This is an unkind beginning to a story, I am borrowing it nonetheless.

“Holy shit”

My ex knew me before we met. He told me he had a feeling he’d fall in love with me, and then we met and he did fall. His words.

When I was in grad school, I had a classmate I liked. I had just broken up with the ex, I decided I wasn’t going to crush on this guy, and it probably wasn’t nice cos we were classmates and what if we ended up in a group project together? It was a semi-professional program and surely it wasn’t nice.
I imagine there’s a huge chunk of population that finds it off-putting when people do everything intentionally. I find it detestable myself, but it’s how I’m wired. Years later all I can think of is, Not nice? ACCORDING TO WHO?

Only until late Spring though, when another classmate asked me out. I was surprised cos I thought, Wait, that’s allowed? Unfortunately we didn’t go back to college after Spring break, and then we had classes and assignments, and those things took over.

Then I met someone last year. I knew them before we met in person, I knew they were committed already, and I was very scared I’d fall for them. So this was just another crush that I was going to gulp down and hopefully turn into nothingness. I remember meeting them for the first time and thinking Holy shit. This was going to be hard.

It doesn’t help that everyone else I meet or have met haven’t come close, or that my best friend says he must be something since I’ve talked about him as much if not more than my ex. I know I’m doing myself a disservice, but after days and weeks and months I think at this point I’m just calling a spade a spade.

I watched Fleabag today. The ending was moving, because I know what it’s like to like someone who’s not available, and to move on with life unimpressed (in Fleabag the dude was married to God).

Anyway, I like the elevator scene from 500 Days Of Summer. I like how I have tried multiple times to intentionally control feelings and then failed every time. Luckily actions are less involuntary.

Modern Love – What’s the catch?

So the roommates from his stories turned out to be his parents. On which date does the cat turn out to be his child?

For what feels like the first time, I am not thrilled by when Blinding Lights starts playing – just as he tells me he’s recently divorced after a five year marriage. As recently as in the last 6 months.

I see, I say, quick to add a not-too-intrusive follow up question after registering that I see’s are my go-to in Zoom meetings precisely because they are too plain, too matter-of-fact and definitely too insensitive for this first-date exchange.
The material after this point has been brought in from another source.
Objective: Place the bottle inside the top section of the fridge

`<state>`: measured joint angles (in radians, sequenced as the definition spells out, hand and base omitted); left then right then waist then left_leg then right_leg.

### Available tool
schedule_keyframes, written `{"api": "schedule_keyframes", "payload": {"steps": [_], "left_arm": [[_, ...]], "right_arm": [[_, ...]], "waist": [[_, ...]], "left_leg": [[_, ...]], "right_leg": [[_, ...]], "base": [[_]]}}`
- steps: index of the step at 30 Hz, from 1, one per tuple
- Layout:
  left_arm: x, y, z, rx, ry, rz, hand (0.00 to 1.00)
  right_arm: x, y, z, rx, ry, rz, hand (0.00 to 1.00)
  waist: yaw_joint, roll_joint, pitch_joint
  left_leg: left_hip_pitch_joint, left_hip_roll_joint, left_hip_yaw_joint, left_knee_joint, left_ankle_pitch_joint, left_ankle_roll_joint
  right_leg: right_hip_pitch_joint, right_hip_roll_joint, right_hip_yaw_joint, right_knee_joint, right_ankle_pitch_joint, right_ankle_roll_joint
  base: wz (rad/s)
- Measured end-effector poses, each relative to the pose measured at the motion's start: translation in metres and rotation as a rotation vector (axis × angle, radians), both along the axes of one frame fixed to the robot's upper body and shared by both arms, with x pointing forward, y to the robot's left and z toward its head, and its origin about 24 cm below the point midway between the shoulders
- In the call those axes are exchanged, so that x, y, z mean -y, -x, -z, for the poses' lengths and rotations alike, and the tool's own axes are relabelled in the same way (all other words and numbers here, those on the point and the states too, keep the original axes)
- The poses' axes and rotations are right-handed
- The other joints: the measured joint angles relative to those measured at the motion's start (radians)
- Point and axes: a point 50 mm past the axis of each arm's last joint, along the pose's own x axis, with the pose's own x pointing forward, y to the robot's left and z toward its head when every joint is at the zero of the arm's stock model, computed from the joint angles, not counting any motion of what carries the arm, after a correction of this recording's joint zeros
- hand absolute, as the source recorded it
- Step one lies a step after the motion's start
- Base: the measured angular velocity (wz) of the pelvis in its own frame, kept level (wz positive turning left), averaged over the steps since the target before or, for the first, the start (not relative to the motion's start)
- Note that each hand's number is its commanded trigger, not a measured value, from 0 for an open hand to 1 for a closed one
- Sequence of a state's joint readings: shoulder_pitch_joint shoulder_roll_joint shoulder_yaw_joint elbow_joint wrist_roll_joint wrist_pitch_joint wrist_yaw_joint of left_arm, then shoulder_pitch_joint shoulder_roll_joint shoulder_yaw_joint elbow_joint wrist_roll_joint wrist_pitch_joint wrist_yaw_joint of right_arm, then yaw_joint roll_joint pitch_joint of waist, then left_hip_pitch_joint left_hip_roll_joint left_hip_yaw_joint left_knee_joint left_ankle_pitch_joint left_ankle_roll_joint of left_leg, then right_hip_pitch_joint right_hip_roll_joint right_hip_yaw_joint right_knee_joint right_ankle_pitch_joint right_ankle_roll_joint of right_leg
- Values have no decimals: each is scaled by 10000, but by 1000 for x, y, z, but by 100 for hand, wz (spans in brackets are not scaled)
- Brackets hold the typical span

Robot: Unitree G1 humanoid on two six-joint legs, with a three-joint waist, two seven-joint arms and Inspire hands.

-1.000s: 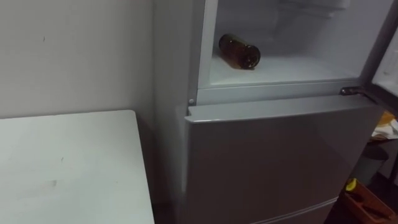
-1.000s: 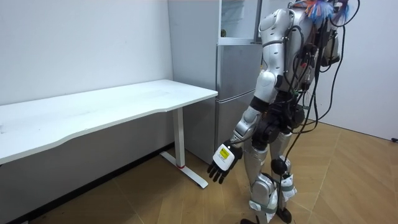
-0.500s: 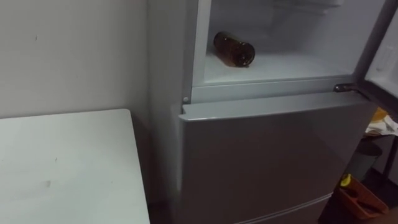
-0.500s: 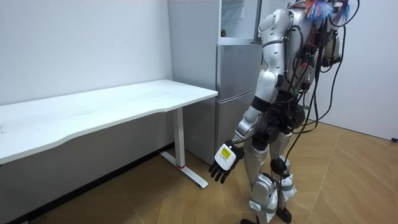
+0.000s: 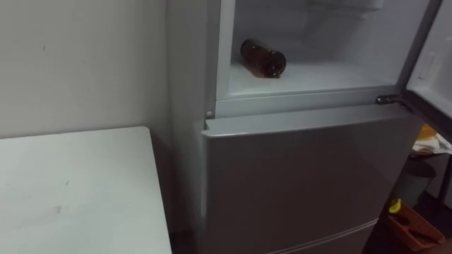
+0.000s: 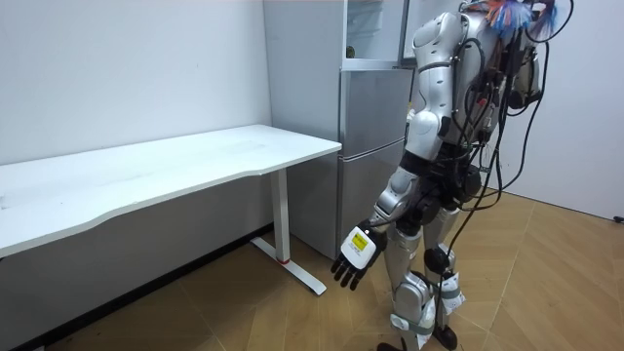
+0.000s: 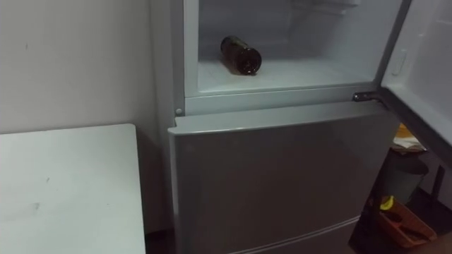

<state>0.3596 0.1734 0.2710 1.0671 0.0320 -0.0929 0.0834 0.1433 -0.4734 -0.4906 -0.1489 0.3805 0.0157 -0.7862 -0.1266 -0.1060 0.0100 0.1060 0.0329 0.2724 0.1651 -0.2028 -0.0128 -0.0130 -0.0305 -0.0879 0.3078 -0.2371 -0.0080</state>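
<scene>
Bottle [image 5: 263,58] and hand are well apart. My left hand [image 6: 353,261] hangs low beside my thigh in the room view, fingers loose and slightly spread, holding nothing. Under it is a floor [image 6: 546,283] of pale wooden boards. I stand upright, close to the fridge [image 5: 304,183] and facing it.

To my left a white table [image 5: 70,190] runs along the wall [image 5: 78,63]. Its top is bare apart from a few faint marks, and its near corner ends just beside the fridge's grey side. The wall is plain and light.

The fridge's lower door is closed, a flat grey front. Above it the upper compartment stands open, with its door [image 5: 431,70] swung out to my right. The bottle lies on its side on the white shelf [image 5: 318,74] inside — dark brown, set at a slant near the left wall of the compartment, one round end turned towards me.

Low on my right, past the fridge, an orange box [image 5: 413,229] sits on the floor.
</scene>
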Motion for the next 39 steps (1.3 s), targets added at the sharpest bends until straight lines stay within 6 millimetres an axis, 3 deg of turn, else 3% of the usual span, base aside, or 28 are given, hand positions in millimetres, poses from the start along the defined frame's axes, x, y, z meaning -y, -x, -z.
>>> {"api": "schedule_keyframes", "payload": {"steps": [4, 24, 29, 35, 39], "left_arm": [[0, 1, 0, -71, 19, -25, 0], [1, -3, 1, -2, 42, -2, 0], [3, -3, 2, -57, 103, 113, 0], [6, -13, 4, 60, 260, 447, 0], [6, -23, 4, 295, 227, 518, 0]], "right_arm": [[-3, -1, -4, 155, 119, -191, 0], [-4, -2, -5, 112, 160, -426, 0], [-9, -6, -1, -57, 126, -817, 0], [-15, -7, 1, -275, 146, -1539, 0], [-30, -10, -18, 470, 749, -2651, 0]], "waist": [[-1, 108, -16], [6, 115, -24], [14, 67, -57], [308, 69, -60], [532, 59, -83]], "left_leg": [[-2, 0, -1, 4, 2, -1], [-64, 10, -5, 89, 3, -1], [-69, 21, -2, 143, 4, -1], [-88, 64, 8, 221, 2, -1], [-92, 138, -7, 222, -17, -35]], "right_leg": [[0, -2, -4, 1, 7, -9], [-36, -5, -6, 15, 13, -19], [-36, -1, 3, 19, 32, -42], [-45, 34, 49, 14, 114, -68], [-46, 105, 48, -7, 183, -129]], "base": [[0], [0], [-1], [-3], [-1]]}}
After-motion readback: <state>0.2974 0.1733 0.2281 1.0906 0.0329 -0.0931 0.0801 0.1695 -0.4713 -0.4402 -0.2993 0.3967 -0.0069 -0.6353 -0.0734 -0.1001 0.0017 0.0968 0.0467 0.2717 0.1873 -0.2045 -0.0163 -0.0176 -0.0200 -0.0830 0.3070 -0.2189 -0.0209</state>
I am glad the lights at “the grill place” aren’t too bright, yet our faces were fixated on each other’s and one couldn’t miss it if I so much as slightly grimaced, which I didn’t.

It’s not an off-putting detail. It’s probably just something you might want to mention on your Tinder bio, or at least reveal in the early conversations.
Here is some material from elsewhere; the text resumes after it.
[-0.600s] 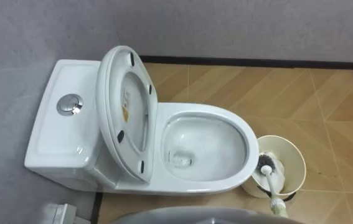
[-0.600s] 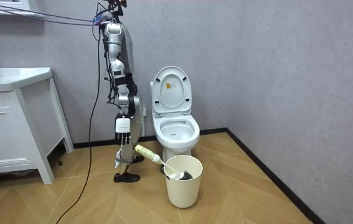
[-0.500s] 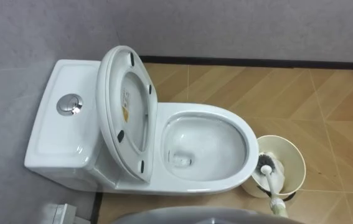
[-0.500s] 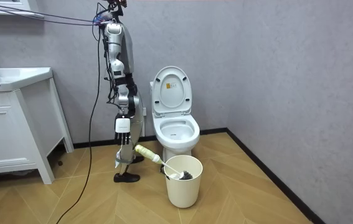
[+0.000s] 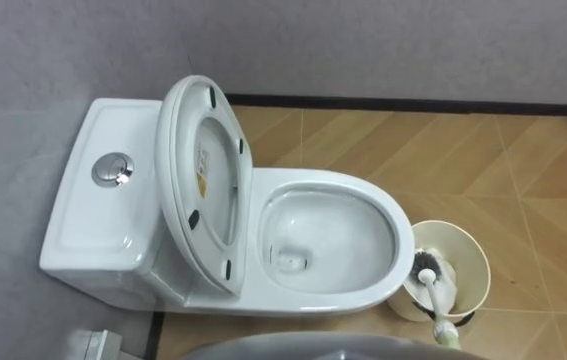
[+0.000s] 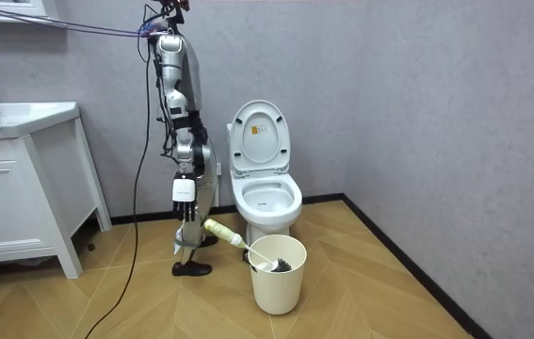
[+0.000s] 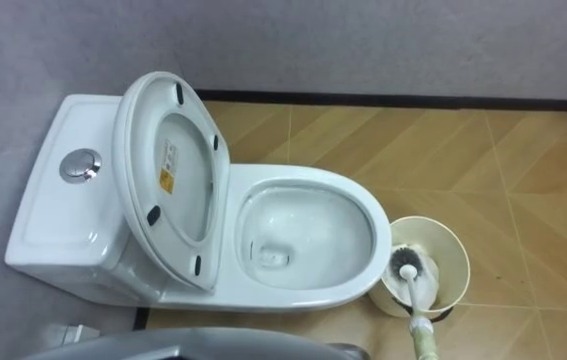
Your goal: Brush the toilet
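Note:
A white toilet (image 5: 395,222) stands against the grey wall with its seat and lid (image 5: 203,170) raised, and the bowl is open to view. To the right of the bowl sits a cream bucket (image 5: 475,262). The toilet brush (image 5: 433,285) stands in it head down, and its pale handle (image 6: 219,229) leans out toward me. In the room view I stand at the toilet's side, on the room view's left. My right hand (image 6: 185,226) hangs by my leg, close to the handle's end and apart from it.
A white vanity cabinet (image 6: 22,188) stands at the room view's left. The tank with its chrome flush button (image 5: 111,170) is at my left. Wooden floor stretches beyond the bucket (image 6: 278,278) to the black baseboard (image 5: 413,101).
The eye view has shifted slightly. Nothing in the scene has moved.

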`<state>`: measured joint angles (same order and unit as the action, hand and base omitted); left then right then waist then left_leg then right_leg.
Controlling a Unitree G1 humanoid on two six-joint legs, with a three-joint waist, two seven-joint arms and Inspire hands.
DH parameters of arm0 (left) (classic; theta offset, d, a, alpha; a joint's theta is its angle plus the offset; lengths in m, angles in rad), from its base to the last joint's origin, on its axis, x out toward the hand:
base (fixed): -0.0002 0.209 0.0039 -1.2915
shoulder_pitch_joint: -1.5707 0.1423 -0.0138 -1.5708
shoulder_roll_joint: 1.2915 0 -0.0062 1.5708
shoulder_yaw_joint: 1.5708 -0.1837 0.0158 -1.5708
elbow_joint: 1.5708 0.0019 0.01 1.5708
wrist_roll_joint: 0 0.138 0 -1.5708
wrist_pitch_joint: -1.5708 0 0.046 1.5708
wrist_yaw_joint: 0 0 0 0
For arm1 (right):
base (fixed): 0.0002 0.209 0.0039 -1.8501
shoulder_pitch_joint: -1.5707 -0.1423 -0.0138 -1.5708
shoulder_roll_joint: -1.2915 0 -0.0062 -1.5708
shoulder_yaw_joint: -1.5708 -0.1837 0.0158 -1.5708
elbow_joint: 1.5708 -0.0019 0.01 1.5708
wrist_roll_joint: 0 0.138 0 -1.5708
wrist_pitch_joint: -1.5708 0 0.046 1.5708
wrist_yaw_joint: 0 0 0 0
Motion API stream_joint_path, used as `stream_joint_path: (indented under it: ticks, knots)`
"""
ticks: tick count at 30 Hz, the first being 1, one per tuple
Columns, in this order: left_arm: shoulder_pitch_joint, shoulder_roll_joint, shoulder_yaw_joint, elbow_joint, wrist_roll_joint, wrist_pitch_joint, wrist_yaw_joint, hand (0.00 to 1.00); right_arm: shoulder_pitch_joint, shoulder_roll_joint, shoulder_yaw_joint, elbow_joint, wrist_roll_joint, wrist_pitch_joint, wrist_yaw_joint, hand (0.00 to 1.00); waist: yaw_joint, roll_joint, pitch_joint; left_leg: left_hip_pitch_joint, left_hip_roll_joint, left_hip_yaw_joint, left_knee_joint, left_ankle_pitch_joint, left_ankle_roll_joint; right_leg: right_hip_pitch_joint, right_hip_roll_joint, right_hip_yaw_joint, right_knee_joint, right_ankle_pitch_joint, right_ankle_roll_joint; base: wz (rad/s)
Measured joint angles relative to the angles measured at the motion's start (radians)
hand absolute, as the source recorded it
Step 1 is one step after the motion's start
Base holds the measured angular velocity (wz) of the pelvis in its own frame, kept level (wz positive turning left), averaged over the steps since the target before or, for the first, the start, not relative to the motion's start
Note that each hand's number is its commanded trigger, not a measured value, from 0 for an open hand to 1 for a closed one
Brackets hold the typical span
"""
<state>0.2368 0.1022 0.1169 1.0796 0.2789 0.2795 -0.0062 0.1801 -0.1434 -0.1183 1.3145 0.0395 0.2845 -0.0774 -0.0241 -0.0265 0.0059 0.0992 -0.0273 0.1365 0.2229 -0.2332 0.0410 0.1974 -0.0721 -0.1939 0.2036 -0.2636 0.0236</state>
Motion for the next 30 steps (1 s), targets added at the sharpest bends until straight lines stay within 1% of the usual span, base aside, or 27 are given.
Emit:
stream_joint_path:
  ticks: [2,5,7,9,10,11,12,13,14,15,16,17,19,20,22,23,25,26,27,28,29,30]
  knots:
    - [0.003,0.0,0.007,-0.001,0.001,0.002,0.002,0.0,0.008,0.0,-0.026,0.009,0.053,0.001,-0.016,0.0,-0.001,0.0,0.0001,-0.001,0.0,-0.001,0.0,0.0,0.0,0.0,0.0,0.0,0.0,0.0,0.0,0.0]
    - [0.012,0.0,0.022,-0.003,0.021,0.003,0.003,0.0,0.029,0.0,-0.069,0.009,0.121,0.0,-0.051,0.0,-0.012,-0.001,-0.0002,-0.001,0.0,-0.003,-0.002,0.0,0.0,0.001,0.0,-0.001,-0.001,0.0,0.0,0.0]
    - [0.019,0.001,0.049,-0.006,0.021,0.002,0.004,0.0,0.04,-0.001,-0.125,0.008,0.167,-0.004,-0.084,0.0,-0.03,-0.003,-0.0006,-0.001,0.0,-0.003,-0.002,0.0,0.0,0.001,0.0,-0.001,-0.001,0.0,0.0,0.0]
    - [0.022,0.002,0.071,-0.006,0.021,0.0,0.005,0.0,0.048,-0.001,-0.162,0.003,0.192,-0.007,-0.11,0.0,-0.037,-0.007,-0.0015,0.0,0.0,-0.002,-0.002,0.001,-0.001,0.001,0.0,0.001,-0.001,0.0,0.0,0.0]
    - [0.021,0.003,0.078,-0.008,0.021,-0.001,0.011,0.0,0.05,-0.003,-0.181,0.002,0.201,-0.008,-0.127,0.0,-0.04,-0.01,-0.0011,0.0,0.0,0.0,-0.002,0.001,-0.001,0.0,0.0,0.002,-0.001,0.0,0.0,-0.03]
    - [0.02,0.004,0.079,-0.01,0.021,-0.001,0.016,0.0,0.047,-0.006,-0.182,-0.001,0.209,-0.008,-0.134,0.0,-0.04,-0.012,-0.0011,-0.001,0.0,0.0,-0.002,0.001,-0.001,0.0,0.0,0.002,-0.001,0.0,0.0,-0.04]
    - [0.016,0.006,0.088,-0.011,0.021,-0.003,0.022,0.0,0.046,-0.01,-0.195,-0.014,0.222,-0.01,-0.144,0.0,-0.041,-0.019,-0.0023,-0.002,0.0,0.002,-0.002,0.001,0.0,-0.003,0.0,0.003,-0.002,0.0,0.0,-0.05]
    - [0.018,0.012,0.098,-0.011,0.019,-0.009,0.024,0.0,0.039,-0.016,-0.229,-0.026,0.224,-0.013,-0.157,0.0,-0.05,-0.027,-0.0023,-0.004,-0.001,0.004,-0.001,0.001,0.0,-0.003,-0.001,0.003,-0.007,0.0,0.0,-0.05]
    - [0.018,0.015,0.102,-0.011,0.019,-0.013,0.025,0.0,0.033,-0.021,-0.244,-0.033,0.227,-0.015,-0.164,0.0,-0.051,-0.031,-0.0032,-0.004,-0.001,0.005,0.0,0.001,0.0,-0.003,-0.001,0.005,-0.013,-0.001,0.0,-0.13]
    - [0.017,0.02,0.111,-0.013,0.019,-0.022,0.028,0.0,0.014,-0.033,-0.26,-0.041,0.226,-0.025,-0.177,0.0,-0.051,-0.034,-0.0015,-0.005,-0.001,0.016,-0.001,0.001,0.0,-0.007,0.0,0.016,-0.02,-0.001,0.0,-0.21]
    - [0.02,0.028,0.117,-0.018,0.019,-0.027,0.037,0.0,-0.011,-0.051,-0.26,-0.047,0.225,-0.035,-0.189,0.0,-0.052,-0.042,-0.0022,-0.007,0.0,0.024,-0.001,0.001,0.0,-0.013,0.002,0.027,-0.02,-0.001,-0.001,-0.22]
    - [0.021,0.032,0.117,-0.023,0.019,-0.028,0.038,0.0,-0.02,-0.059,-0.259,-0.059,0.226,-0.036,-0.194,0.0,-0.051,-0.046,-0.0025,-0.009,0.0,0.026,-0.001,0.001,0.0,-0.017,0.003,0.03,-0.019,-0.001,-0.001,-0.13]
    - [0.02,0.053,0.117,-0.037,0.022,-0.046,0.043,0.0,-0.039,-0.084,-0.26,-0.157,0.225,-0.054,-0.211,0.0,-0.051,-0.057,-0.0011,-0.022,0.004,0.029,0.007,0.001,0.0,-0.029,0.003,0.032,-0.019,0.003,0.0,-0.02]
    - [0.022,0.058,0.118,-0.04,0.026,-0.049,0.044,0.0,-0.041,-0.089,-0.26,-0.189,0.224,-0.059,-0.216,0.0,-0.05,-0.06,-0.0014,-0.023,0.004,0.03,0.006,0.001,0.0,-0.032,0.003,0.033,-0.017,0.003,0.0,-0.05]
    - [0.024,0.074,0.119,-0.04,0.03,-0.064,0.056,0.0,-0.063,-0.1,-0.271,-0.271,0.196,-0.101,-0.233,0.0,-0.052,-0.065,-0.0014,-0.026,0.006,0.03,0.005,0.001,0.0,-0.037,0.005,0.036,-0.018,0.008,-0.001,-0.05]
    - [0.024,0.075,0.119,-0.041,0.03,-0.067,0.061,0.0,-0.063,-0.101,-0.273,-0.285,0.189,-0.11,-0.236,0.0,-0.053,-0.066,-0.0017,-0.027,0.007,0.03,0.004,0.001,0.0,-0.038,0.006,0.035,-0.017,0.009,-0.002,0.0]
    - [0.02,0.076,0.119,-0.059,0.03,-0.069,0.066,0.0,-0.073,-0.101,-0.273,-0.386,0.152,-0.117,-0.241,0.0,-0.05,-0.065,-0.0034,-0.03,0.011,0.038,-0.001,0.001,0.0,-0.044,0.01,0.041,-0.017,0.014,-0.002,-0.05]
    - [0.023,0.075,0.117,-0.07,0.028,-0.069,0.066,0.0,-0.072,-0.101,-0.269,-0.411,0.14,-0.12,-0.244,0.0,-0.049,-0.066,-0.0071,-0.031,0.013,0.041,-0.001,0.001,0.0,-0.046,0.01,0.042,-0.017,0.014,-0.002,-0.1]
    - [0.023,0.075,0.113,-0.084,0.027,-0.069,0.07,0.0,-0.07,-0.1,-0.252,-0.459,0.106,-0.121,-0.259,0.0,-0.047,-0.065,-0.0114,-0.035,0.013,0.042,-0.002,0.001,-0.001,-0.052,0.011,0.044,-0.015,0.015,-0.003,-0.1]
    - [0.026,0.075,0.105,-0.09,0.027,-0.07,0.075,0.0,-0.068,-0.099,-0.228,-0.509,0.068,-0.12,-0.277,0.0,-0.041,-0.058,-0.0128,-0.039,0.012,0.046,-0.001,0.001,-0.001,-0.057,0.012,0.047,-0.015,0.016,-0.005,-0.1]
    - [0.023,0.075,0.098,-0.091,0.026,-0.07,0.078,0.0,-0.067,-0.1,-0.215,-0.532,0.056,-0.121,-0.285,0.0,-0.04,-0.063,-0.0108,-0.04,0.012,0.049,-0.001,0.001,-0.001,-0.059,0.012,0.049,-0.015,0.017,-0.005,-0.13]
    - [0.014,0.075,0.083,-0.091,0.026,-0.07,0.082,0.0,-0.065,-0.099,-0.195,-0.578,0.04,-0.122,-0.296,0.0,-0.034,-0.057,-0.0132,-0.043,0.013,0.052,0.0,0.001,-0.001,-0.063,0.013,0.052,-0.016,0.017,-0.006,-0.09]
Okay, I guess this is in fact early. He did get that right.

I’m over it already as we talk about the books we left unfinished growing up, and at length about our Harry Potter houses (he was definitely Ravenclaw). Yet in the 4-second pause before we resumed talking about our families, the skepticism bounced back briefly.

Yes it’s early, it’s theoretically the safest spot in the early spectrum to introduce the fact – I can now imagine upvoted Reddit answers to the thread When should I tell my date … ? Yet it’s a bit disenchanting when it follows another reveal of his roommates, whose lifestyles he had elaborated within the walls of Tinder, turning out to be his parents. On which date would the cat turn out to be his child? Too harsh perhaps but there’s a reason that stuff is usually on a bio.

But of course one had to meet to really find out : dress up, delight in fussing over whether to wear sneakers or light heels, change outfits since it says it’s going to be chilly at night, change outfits again to not appear too dressy yet not too casual.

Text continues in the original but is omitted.